A review by jayablanchard
Outpost: A Journey to the Wild Ends of the Earth by Dan Richards

2.0

The good: Richards' chapter on Iceland is masterful. Evocative imagery and warm humor paint the country's unique landscape in vivid tones. Throughout this memoir of sorts, Richards' unfailing good humor, frequently the self-deprecating sort, saves him from dozens of otherwise fatal faux pas.

The bad: The intended thesis of Outpost is Richards' journey to the "ends of the earth" where he specifically finds places that serve as outposts for humanity and takes various lessons from those outposts. It feels like the man's editor felt that there needed to be a unifying arc to Richards' exploits and sort of imposed that idea on a book that is realistically a set of dissimilar stories.

Richards travels the world as only a well-connected, white man can. He finds himself absolutely stranded in various places but miraculously knows someone who knows someone who rescues him from debacles of his own making. He cannot swim, and yet jumps into the ocean just to experience it and someone has to save him. The man cannot drive, and yet embarks on countless road trips. He supposedly journeys to the ends of the earth, but the only non-white country he goes to is Japan. Is this really a tale of some impressive, worldly adventurer? I think not.

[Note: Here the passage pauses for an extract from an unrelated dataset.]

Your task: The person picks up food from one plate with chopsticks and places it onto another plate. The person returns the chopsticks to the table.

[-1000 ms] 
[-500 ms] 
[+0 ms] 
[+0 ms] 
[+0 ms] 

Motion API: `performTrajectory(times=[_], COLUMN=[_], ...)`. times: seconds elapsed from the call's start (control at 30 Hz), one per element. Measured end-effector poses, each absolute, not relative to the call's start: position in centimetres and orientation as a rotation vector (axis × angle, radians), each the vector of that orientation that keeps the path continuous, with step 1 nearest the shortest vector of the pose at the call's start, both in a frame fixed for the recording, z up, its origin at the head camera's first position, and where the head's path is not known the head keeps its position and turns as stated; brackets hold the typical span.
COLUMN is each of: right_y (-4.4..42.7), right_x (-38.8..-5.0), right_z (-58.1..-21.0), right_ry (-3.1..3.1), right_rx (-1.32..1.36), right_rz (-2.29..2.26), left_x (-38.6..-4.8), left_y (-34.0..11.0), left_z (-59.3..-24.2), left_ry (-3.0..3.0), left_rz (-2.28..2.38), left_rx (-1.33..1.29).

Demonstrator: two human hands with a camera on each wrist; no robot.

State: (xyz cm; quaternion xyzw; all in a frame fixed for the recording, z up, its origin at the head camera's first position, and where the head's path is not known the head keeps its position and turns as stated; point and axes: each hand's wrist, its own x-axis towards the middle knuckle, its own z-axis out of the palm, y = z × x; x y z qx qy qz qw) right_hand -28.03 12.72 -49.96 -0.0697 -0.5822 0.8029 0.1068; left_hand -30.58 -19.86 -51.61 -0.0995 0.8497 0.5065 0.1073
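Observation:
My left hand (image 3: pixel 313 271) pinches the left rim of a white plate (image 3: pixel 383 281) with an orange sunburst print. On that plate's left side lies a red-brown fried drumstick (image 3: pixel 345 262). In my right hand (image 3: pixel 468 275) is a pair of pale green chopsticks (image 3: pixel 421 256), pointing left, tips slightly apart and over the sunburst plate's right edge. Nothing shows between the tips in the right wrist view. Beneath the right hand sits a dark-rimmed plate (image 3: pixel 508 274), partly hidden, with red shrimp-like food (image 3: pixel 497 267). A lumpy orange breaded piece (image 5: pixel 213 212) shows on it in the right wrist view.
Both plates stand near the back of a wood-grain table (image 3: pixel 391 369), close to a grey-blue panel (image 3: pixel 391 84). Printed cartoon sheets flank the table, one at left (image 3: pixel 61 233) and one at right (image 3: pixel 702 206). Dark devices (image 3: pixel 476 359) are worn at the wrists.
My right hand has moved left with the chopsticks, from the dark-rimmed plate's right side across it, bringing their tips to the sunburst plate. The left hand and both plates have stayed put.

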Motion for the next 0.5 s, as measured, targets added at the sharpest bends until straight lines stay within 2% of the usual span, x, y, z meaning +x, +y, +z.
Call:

I don't dislike this book because Richards is surprisingly aware of his own failings. His humor is the laugh-out-loud sort. It manages to save the entire endeavor. He also has some worthwhile musings about the importance of the experience of being alone in nature for the human psyche. He has nuanced thoughts about the global-warming-causing issues of travel balanced with the human need to see the world.